Montrer « les passions » humaines, les émotions dans leur incandescence, au point de défigurer les visages jusqu’à leur tragique caricature, tel est l’exercice de style proposé par le vidéaste Bill Viola pour l’exposition initiée par le Getty Museum
et poursuivie en majesté à la National Gallery de Londres. « The Passions » de Bill Viola, autant de vidéos qui constituent par leur connotation classique et leur virtuosité technique une œuvre en rupture avec un art contemporain encore voué à la sécheresse des ready-mades. L’artiste a recours aux procédés les plus sophistiqués de l’image tout en s ‘appliquant à restituer l’esthétique des grands maîtres de la peinture. De ce paradoxe inattendu résulte une œuvre éblouissante, où l’immobile et le mobile se conjuguent en une lenteur mesurée des attitudes, qui
confère aux figures une aura mystique. Car c’est bien cette esthétique chrétienne du sacré que revisite magistralement Bill Viola.

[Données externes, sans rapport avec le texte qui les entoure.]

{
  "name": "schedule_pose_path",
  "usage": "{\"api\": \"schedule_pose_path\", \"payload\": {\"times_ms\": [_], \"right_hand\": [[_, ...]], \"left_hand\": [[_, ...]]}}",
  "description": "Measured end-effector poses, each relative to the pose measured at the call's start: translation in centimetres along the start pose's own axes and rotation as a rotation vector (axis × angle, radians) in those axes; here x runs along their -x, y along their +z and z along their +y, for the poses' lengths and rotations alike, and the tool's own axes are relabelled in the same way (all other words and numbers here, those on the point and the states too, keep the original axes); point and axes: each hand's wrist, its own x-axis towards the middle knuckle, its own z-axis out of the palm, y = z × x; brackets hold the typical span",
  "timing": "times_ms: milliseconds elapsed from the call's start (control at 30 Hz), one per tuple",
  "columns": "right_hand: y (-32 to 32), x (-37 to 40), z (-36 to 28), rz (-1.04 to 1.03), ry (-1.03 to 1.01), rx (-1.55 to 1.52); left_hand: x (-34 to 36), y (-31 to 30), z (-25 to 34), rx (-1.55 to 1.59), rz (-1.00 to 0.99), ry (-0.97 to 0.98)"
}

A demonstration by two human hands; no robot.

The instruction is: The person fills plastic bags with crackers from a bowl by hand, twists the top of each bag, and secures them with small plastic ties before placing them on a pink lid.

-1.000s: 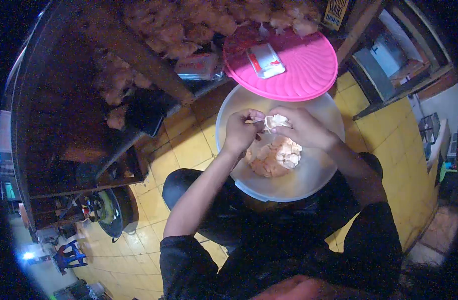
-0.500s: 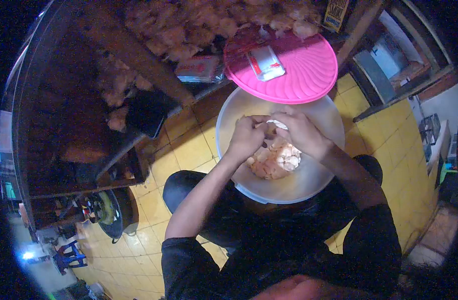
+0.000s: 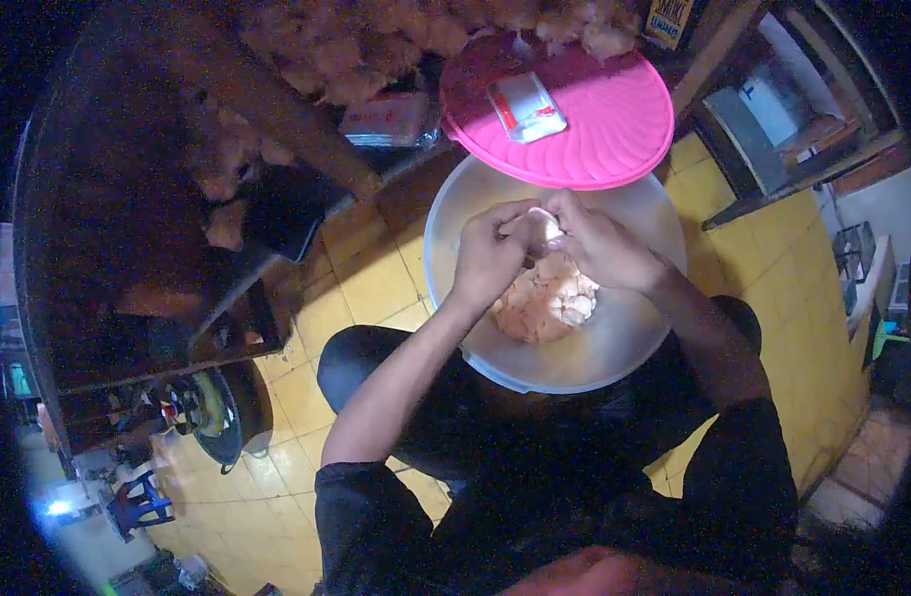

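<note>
Both hands meet above a wide, translucent plastic tub [image 3: 639, 333]. Between the fingertips of my left hand [image 3: 490, 253] and my right hand [image 3: 603, 243] is a small whitish, rounded piece [image 3: 547, 227]. The fingers of both hands are bent and pinched around its edges; what it is made of I cannot tell. Below them, in the bottom of the tub, lies a heap of pale, flat pieces [image 3: 540, 308], brightest on its right side. The tub sits between my bent legs.
A pink lid [image 3: 614, 129] overlaps the tub's far side, with a white-and-red packet [image 3: 528, 107] on it. Behind are a wooden table with many brownish bundles [image 3: 346, 50], stacked packs [image 3: 388, 119] and a dark phone-like slab [image 3: 285, 221]. A black pan [image 3: 232, 427] stands left on yellow floor tiles.
Both hands have risen slightly toward the tub's far side and drawn closer together. The whitish piece has turned and shows more of its face. The whole view has shifted a little.
</note>
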Motion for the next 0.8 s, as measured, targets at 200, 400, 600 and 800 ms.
{"api": "schedule_pose_path", "payload": {"times_ms": [200,400,600,800], "right_hand": [[0.2,-0.4,0.7,0.055,0.015,0.066],[0.3,-0.8,-1.8,0.213,0.024,0.105],[2.9,-3.3,7.6,-0.638,-0.501,0.594],[9.7,-2.2,21.6,-0.315,0.041,0.831]], "left_hand": [[0.4,0.3,1.2,0.046,-0.024,0.082],[-0.6,-2.1,0.2,-0.616,0.236,0.402],[-0.8,-4.9,2.7,-0.703,0.246,0.65],[0.3,-4.7,4.3,-0.929,0.325,0.359]]}}
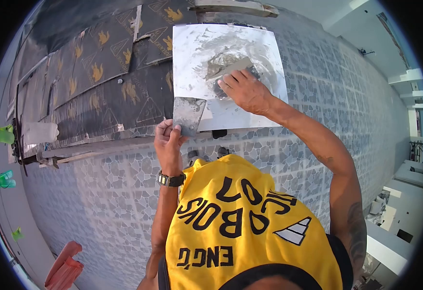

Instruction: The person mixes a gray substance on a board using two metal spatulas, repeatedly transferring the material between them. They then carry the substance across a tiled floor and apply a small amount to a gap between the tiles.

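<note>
My right hand (245,91) grips a flat metal trowel (230,69), its long straight blade lying across a mound of wet grey mortar (221,59). That mortar sits on a white board (187,48), which is smeared with grey around the mound. At the board's near left corner, my left hand (169,137) pinches a small rectangular grey tile (188,115) by its lower edge, thumb on top. Grey mortar with fine ridges covers part of the tile's upper face. The trowel's handle is hidden under my right hand.
Dark printed plywood sheets (110,72) form a raised surface left of the board. A timber piece (235,7) lies beyond it. Patterned stone-look flooring (124,193) spreads below and to the right. Green plastic items (3,135) and a red plastic piece (64,268) stand at left.
</note>
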`<action>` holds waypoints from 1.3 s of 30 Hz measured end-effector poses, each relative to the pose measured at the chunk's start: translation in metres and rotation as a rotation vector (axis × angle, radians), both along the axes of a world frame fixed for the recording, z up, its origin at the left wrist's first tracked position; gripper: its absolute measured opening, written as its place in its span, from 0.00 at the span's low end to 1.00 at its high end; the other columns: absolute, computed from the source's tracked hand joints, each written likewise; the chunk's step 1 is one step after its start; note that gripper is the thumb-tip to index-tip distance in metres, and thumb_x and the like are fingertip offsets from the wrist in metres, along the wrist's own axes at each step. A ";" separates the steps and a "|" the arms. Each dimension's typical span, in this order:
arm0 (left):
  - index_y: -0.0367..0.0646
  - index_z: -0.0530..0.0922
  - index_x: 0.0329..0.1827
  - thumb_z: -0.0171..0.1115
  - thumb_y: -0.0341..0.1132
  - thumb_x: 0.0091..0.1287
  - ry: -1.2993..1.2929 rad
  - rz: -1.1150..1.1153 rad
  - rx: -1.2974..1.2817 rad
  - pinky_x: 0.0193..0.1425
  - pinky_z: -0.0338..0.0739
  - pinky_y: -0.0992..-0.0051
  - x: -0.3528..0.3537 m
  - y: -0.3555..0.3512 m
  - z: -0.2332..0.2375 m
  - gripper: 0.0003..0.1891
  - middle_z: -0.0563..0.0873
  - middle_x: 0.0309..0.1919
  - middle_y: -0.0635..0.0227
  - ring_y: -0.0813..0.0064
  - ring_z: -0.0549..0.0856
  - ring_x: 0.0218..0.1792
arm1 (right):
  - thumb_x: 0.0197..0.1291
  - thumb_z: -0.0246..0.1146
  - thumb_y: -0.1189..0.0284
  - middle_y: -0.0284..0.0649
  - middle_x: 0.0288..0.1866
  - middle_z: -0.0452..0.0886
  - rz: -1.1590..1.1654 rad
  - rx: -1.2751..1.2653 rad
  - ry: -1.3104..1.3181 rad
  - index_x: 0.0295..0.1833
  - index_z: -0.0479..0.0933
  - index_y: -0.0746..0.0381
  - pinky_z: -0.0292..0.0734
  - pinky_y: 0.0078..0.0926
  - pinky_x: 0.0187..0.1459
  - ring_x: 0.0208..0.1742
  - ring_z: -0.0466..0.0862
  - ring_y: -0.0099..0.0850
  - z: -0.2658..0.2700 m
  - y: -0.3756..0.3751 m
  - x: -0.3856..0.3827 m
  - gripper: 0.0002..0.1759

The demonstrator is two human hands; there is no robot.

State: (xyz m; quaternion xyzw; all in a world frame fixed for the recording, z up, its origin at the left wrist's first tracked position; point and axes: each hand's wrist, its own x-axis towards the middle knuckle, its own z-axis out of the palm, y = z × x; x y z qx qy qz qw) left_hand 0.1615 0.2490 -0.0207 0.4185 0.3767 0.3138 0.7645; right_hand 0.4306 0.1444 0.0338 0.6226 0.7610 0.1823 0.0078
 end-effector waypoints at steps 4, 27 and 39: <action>0.43 0.73 0.56 0.61 0.31 0.72 -0.009 -0.022 0.026 0.44 0.82 0.78 0.002 0.004 0.004 0.12 0.84 0.46 0.71 0.82 0.83 0.43 | 0.59 0.59 0.77 0.39 0.45 0.77 -0.064 -0.019 0.008 0.50 0.79 0.64 0.72 0.36 0.56 0.52 0.77 0.37 -0.003 -0.018 0.003 0.13; 0.42 0.72 0.56 0.60 0.31 0.72 0.019 -0.112 0.075 0.45 0.83 0.76 0.011 0.042 0.007 0.12 0.84 0.44 0.71 0.82 0.83 0.42 | 0.70 0.62 0.66 0.40 0.36 0.81 -1.030 0.012 1.632 0.42 0.77 0.71 0.84 0.29 0.36 0.35 0.82 0.25 0.016 -0.005 0.002 0.16; 0.44 0.74 0.56 0.60 0.31 0.72 0.001 -0.017 0.051 0.44 0.83 0.77 -0.012 0.050 0.003 0.11 0.84 0.44 0.72 0.83 0.83 0.41 | 0.66 0.62 0.67 0.54 0.38 0.85 -1.003 -0.174 1.039 0.52 0.79 0.73 0.77 0.40 0.44 0.40 0.85 0.45 0.035 -0.017 0.067 0.19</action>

L’écran plat tout d’abord : Bill Viola y a recours ici comme support de l’image. Abrogé le vieux téléviseur cathodique, avec ce qu’il comporte d’épaisseur, d’encombrement, de lourdeur. Abrogé également toute projection de l’image sur le mur. Les écrans plats qu’utilise Bill Viola sont de petite dimension. De fait, les voilà assimilables à des tableaux peints, mieux, aux panneaux de bois décorés d’images saintes utilisés au cours de leur voyage par les prélats au moment de la prière. Les écrans plats sont pour la plupart juxtaposés par deux ou par trois, autant de diptyques et de triptyques qu’on retrouve sur les prédelles d’autels à l’intérieur des églises. Le parti pris est clair : perturber le spectateur qui ignore s’il est en présence d’écrans vidéo ou de tableaux du seizième siècle, et d’ailleurs le lieu a été choisi à dessein, puis qu’il s’agit de la National Gallery de Londres, temple de l’art des maîtres anciens.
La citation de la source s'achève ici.